Este es quizá el proceso de transformación más claro con el que puede definirse la alquimia, el axioma que demuestra definitivamente que en sus intenciones la transmutación de la materia no era más que una obra mediante la cual el alquimista pretendía transformarse a sí mismo en relación con el mundo. Al manifestar lo sagrado e incorporar lo trascendente en un objeto mundano, depositario a la vez de la termodinámica y de la eternidad, el alquimista ejecuta una ruptura de nivel tras otra.
Guillermo Moreno ejecuta continuas rupturas de nivel con su apacible sinestesia: la impresión originaria de lo sublime, en esos viajes pretendidamente solitarios, se transmuta en imagen fotográfica. Y esa, una vez de vuelta al estudio, se mezcla con el sonido para generar una imagen pictórica que ya poco tiene que ver con el original pero que permite al artista cruzar otra temporalidad para una posterior transmutación que generará de nuevo sonido, y luz finalmente, como al principio. Pero no se tratará ya entonces de una luz sublime para ser vista en una relación solitaria dual, del sujeto con el mundo, sino para trasladar a la comunidad la impresión originaria, incomunicable si no es a través de continuas mutaciones.
Mircea Eliade escribió que, para proveer los recursos necesarios para las ambiciones de la Revolución Industrial, la técnica debió secularizarse. “Por primera vez en la Historia el hombre asumió el durísimo trabajo de hacer las cosas mejor y más aprisa que la Naturaleza sin disponer de la dimensión litúrgica que en otras sociedades hacía el trabajo soportable. Y es en el trabajo definitivamente secularizado, en el trabajo en estado puro, medido en horas y unidades de energía, donde el hombre experimenta y siente más implacablemente la duración temporal, su lentitud y su peso. [...] El hombre de las sociedades modernas ha adoptado, en el sentido literal del término, el papel del Tiempo.”

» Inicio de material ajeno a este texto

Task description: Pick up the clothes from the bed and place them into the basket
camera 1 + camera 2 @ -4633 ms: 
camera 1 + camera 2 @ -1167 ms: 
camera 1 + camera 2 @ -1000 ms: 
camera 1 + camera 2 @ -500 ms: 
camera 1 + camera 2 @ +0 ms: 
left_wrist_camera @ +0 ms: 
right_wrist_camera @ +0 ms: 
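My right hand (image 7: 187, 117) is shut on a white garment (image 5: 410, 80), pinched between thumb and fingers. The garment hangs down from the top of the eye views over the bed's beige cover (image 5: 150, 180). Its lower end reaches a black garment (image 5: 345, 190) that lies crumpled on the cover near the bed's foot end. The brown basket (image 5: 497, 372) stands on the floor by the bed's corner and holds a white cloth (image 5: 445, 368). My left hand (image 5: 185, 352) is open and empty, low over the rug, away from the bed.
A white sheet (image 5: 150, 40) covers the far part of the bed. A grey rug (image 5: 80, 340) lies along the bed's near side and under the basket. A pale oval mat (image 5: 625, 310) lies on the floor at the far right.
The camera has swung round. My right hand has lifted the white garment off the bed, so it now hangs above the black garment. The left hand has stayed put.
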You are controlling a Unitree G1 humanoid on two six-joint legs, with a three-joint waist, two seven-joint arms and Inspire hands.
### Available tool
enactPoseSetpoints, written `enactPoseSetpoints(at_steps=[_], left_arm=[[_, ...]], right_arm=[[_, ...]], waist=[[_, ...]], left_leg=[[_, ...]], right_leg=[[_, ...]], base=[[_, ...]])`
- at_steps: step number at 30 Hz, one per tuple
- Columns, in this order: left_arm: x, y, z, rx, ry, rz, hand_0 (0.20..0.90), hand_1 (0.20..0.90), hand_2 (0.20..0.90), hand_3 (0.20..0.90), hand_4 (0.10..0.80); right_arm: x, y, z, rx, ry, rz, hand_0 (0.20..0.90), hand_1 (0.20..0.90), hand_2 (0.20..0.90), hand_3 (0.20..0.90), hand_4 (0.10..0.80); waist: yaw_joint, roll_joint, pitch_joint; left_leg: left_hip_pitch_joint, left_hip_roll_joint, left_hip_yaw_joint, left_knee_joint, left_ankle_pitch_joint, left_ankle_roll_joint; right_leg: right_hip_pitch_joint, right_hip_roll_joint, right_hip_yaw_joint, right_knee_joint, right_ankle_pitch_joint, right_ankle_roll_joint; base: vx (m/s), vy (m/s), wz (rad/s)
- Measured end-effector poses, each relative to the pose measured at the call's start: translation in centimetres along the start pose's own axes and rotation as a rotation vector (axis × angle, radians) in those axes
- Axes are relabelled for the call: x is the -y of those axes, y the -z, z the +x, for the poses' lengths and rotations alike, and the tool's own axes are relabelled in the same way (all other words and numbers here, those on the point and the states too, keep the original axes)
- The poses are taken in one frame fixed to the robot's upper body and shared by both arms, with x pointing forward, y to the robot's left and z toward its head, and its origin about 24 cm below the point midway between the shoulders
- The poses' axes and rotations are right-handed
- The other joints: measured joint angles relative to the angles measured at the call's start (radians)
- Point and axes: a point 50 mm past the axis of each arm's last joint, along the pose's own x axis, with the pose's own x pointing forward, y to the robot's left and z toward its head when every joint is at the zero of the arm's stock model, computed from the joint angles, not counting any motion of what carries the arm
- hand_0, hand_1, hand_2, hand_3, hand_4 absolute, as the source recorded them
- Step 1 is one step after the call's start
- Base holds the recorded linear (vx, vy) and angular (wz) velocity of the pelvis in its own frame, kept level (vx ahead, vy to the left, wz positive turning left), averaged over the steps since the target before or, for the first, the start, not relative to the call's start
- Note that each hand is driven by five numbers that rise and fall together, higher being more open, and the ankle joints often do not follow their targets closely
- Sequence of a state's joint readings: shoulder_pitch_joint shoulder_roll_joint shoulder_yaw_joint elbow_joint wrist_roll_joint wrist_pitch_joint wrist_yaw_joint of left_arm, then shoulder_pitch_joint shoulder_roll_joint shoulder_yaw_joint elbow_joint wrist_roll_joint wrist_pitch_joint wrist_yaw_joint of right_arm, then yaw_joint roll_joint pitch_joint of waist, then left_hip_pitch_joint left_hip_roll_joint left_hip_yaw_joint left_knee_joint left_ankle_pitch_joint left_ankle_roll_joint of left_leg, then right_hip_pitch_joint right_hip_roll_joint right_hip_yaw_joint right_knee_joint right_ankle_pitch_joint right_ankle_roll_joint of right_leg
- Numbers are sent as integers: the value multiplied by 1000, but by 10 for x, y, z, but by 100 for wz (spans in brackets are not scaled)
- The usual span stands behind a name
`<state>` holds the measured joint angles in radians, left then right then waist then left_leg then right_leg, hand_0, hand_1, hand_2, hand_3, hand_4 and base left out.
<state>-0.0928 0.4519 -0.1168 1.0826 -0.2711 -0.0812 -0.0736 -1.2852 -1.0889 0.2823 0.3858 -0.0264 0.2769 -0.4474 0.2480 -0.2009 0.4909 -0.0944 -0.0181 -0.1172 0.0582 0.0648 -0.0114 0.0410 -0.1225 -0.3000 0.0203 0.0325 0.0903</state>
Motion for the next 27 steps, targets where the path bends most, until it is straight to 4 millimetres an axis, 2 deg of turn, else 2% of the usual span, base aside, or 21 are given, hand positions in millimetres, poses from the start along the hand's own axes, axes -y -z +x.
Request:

Cabe poner atención a las transmutaciones de Gray Ridges, Sounds of Feeling, a sus rupturas de nivel desde su gestación a la exhibición colectiva, porque suponen una reflexión implícita acerca de cómo la técnica asume la temporalidad propia de la Naturaleza y la acelera. Al tornar evidentes los propios procesos de transformación, Guillermo Moreno devuelve al trabajo su carácter litúrgico y crea un nexo, en el que la transmutación se torna metáfora, entre lo sublime y lo bello, una suerte de guiño y revés al Romanticismo y a su paso, siempre problemático, de la subjetividad a la intersubjetividad.